For immunohistochemistry, embryos were fixed, devitellinized, and immunostained as described (DeFalco et al., 2003), unless otherwise noted. To examine gonads in stage 17 embryos, where cuticle formation blocks antibody penetration, embryos were cut in half with a razor blade just before immunostaining. For spectrin immunocytochemistry, staining was performed sequentially by first incubating with mouse anti–Alpha-spectrin 3A9 (Developmental Studies Hybridoma Bank [DSHB]; D. Branton) at a 1:2 dilution overnight at 4°C, followed by incubation with goat anti-mouse Alexa488 secondary antibody (see below) for 4 hr at room temperature, then with other primary and secondary antibodies. Under “limiting” conditions, mouse anti–Alpha-spectrin 3A9 was diluted 1:2 together with other primary antibodies and stained for 2–3 hr at room temperature followed by secondary antibodies as per usual. Additional primary antibodies include mouse anti-HTS (DSHB; H. Lipshitz) at 1:4, mouse anti–β-gal (Promega) at 1:1,000, chick anti-Vasa (K. Howard) at 1:10,000, rabbit anti-Vasa (R. Lehmann) at 1:10,000, rabbit anti-cleaved Caspase-3 (Cell Signaling Technologies) at 1:50, rabbit anti–green fluorescent protein (GFP; Torrey Pines) at 1:3,000, and rabbit anti–β-gal (Cappel) at 1:10,000. Secondary antibodies at 1:500 include Alexa488 and Alexa546 goat anti-rabbit and Alexa488 and Alexa568 goat anti-mouse, Alexa546 goat anti-chick (all from Molecular Probes), and Cy5- goat anti-chick (Rockland).

Analysis of Whole-Mount Embryos

After staining, embryos were placed in 2.5% DABCO (Sigma) in 70% glycerol, then mounted onto slides. Samples were viewed with a Zeiss LSM510 Meta confocal microscope.
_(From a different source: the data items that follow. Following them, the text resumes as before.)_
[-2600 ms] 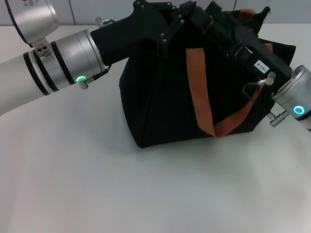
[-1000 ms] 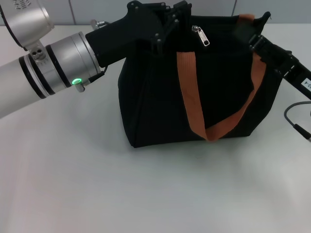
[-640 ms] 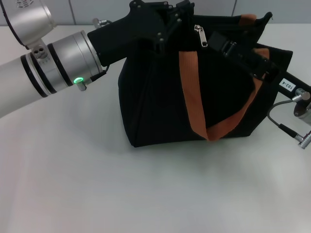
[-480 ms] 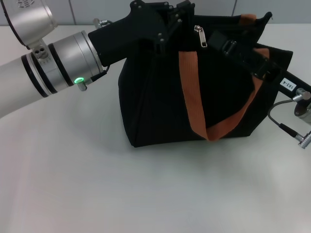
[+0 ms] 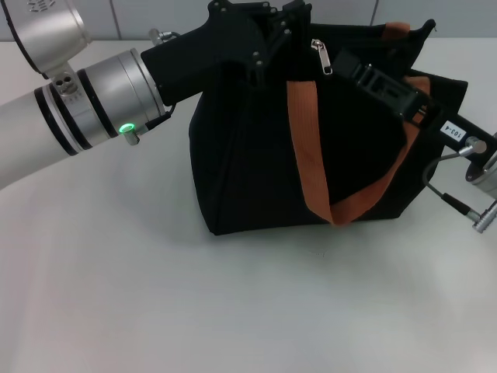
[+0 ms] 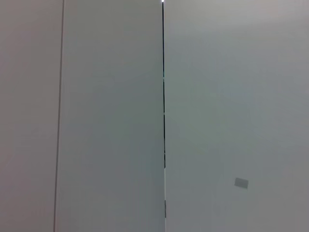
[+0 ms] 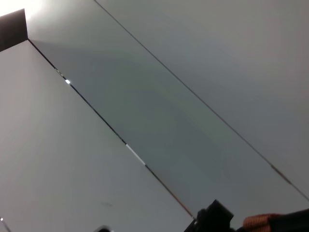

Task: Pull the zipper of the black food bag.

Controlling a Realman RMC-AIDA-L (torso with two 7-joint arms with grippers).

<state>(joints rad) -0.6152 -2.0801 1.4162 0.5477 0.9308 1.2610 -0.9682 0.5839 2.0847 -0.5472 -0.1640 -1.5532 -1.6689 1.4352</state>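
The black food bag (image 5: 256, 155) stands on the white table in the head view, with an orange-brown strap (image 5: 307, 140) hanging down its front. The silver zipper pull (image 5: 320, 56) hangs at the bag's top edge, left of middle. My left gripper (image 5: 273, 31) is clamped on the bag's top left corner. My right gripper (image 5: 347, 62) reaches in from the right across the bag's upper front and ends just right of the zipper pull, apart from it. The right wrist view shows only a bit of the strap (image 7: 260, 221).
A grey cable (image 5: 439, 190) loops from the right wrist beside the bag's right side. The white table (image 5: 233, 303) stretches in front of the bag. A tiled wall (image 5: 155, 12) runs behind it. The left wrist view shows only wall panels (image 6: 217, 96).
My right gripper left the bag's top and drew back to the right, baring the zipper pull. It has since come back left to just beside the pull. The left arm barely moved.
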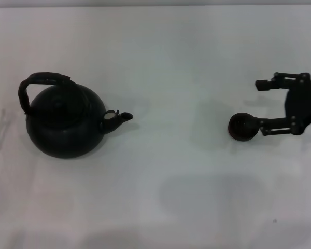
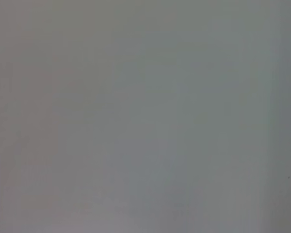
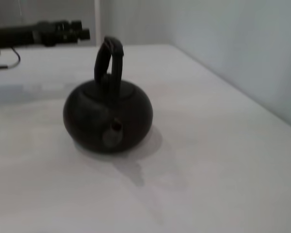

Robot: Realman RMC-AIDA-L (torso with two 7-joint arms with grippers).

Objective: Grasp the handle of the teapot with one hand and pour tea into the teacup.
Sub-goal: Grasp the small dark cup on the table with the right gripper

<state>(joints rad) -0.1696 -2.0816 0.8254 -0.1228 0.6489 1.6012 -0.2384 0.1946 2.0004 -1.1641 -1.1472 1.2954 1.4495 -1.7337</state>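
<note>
White, smooth tabletop [image 1: 160,62] carried the round matte black teapot [image 1: 65,124] at the left, handle [image 1: 41,79] arched upright. Far right, the right gripper [image 1: 259,106] reached in level, fingers [image 1: 274,126] spread open, one touching the tiny teacup [image 1: 242,126].

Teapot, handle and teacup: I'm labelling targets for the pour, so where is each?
teapot [image 1: 62,132]: head view, on its round black belly.
handle [image 1: 44,78]: head view, on the wrapped top of the arch.
teacup [image 1: 241,126]: head view, on its dark inside, beside the right gripper [image 1: 259,106].
</note>
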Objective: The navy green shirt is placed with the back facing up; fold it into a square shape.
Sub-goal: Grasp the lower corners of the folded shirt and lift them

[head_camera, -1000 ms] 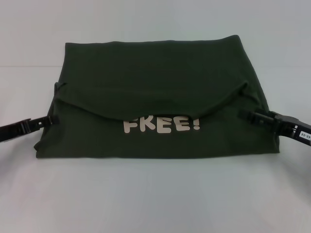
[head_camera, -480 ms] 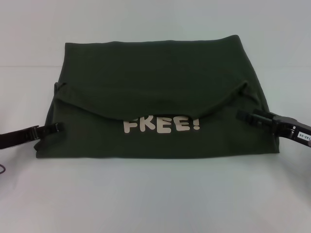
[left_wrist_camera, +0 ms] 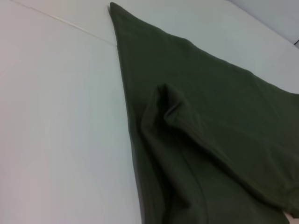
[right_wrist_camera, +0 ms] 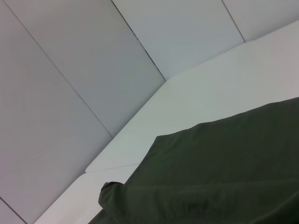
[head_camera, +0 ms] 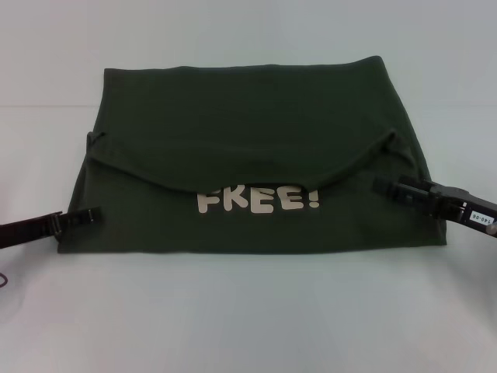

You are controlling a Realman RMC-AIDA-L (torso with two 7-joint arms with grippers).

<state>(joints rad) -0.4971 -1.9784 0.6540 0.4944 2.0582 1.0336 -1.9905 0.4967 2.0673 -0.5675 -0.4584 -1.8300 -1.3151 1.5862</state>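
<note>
L gripper point(head_camera: 92, 214) sits at the shirt's point(head_camera: 248, 148) near-left edge; can't tell if its fingers pinch cloth. Shirt lies mid-table point(head_camera: 248, 318), folded, flap over "FREE!" lettering point(head_camera: 258, 201). R gripper point(head_camera: 382, 185) overlaps right edge, grip unclear. R wrist cam alone shows wall panels point(right_wrist_camera: 70, 70).

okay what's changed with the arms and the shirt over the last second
The left tool slid nearer along the shirt's left edge, toward the near corner. The right tool crept further inward over the right side. No clear take or release can be made out. The shirt stayed as it was: flap folded forward over the top of the FREE! lettering, same outline on the table.
</note>
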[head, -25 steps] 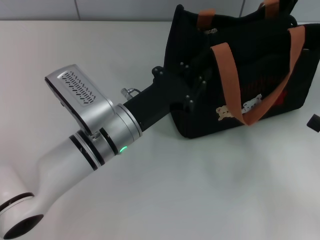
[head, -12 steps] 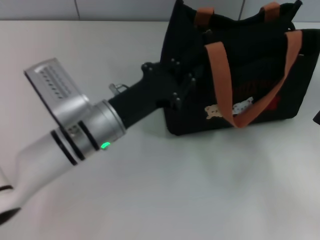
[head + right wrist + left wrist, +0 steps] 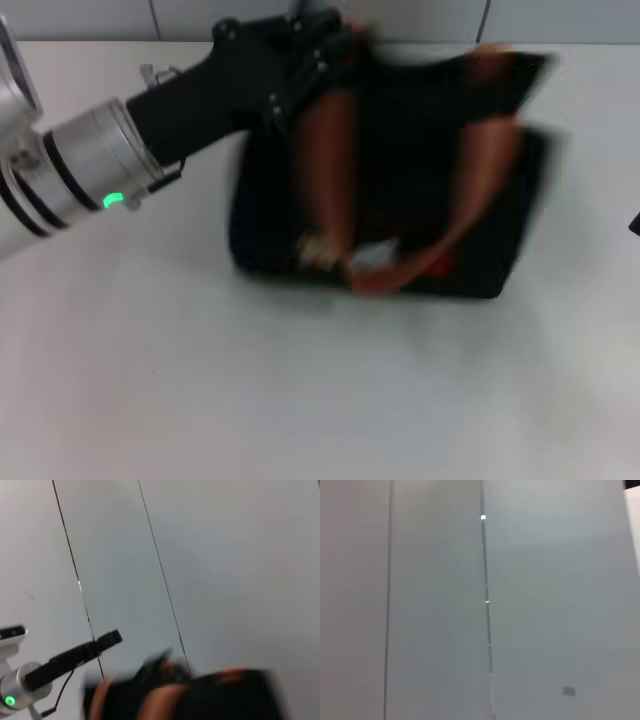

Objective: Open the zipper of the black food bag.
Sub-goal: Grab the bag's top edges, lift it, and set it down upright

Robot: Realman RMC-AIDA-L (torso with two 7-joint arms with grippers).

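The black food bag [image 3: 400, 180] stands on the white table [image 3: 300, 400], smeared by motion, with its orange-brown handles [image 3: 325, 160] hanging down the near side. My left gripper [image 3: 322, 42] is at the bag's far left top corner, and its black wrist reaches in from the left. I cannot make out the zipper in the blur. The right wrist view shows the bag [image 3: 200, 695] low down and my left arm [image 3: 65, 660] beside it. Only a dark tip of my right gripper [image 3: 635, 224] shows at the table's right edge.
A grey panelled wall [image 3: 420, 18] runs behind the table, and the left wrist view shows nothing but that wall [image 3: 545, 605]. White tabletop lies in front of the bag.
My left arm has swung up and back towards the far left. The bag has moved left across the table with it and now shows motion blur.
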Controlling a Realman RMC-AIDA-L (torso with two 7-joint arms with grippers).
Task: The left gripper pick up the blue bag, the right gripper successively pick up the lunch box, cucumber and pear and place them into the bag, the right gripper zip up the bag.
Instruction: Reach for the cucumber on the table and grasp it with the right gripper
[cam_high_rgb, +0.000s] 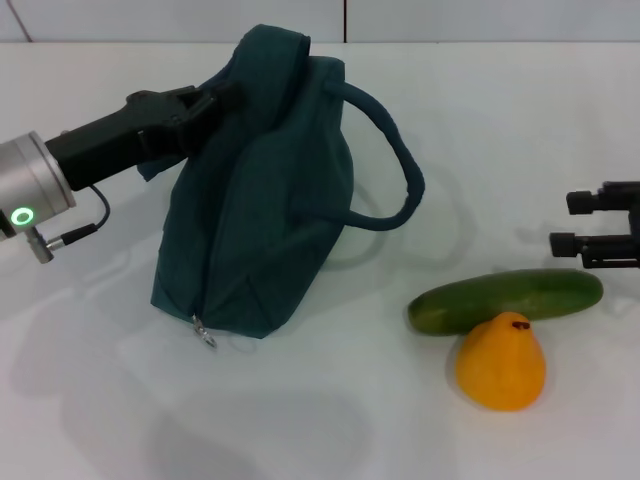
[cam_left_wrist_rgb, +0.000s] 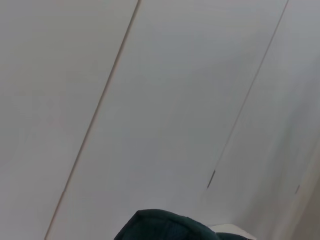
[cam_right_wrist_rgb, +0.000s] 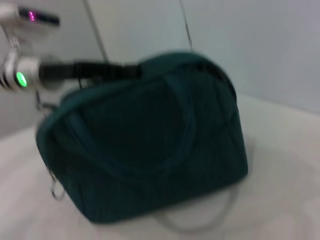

When possible, staging of embryos was conducted according to Campos-Ortega and Hartenstein (Campos-Ortega and Hartenstein, 1985). nos, nos Df(H99), tin zfh-1, and srp mutant embryos were maintained at 25°C until they were 12–16 hr old (a time when control embryos are stage 15–16). Genotype of embryos was determined by the presence of balancer chromosomes carrying either lacZ or GFP transgenes, unless otherwise noted: P{ftz lacZ-CyO}, P{Ubx-lacZ-TM3}, or P{Kr-GFP-TM3} were used to distinguish homozygous mutants from balancer-carrying siblings. To genotype Df(H99) embryos, anti-cleaved Caspase-3 was used to assess absence of programmed cell death in the soma of homozygous Df(H99) mutants. To determine sex of embryos, we used an X-chromosome carrying P{Dfd-lacZ-HZ2.7} (Bergson and McGinnis, 1990) as described above.


The authors thank Ken Howard, Ruth Lehmann, Bill McGinnis, and the Bloomington Drosophila Stock Center for providing fly stocks and antibodies. We acknowledge the Developmental Studies Hybridoma Bank (under the auspices of the NICHD and maintained by The University of Iowa, Department of Biological Sciences, Iowa City, IA 52242) and all our colleagues who generously have contributed antibodies to this bank. We thank Michael McCaffery and the JHU Integrated Imaging Center for help with confocal microscopy. We thank Allan Spradling for helpful discussions, and Maggie de Cuevas and members of the Van Doren Lab for critical reading of the manuscript.